1 to 3 , the method includes at least one of injecting the metallic insulating composition (S1) and extruding the metallic insulating composition (S2).

Step (S2) is a step for manufacturing a processed product 1 having the same cross section along its length direction, such as the covering material 12 of the wire cord or the hose 13.

Step (S2) is a moving unit for moving the present composition in one direction, a die for forming a specific shape as the present composition moved by the moving unit passes, and a cooling device for cooling the processed product 1 that has passed through the die. It can be performed by an extruder comprising

The extruder is commonly used in the field, and a detailed description thereof will be omitted.

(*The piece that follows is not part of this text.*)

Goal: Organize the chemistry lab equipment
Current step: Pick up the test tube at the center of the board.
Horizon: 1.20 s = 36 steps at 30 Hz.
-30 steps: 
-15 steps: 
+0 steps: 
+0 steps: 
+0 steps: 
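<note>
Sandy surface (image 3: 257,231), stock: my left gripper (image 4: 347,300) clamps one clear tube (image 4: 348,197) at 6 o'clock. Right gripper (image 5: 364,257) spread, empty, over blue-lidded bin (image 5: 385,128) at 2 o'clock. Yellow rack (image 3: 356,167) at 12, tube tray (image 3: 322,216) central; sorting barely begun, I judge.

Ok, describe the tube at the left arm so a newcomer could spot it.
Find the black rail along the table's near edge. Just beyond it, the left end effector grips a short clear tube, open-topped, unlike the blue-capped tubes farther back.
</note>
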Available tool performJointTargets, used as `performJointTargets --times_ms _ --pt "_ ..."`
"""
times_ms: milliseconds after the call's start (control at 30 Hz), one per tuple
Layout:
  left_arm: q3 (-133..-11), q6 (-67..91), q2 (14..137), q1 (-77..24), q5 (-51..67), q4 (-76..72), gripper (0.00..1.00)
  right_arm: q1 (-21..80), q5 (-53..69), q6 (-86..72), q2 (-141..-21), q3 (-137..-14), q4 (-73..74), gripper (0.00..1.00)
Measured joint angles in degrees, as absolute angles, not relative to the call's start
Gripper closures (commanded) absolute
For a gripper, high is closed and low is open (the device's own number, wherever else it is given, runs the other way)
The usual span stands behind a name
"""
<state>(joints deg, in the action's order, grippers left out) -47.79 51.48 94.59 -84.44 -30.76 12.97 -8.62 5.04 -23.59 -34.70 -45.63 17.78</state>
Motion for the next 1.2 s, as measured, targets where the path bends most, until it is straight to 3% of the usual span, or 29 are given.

Step (S1) manufactures a processed product 1, such as the body 11 of a power plug having an irregular cross section along the longitudinal direction, such as the covering material 12 or the hose 13, as shown in FIGS. 1 and 2. It may be a step to

Step (S1) may be performed by an injection molding machine, and since an injection molding machine is common in the field, a detailed description thereof will be omitted.

The processed product 1 manufactured by this method is not limited to the body 11, covering material 12, hose 13, and the like, and may vary, of course.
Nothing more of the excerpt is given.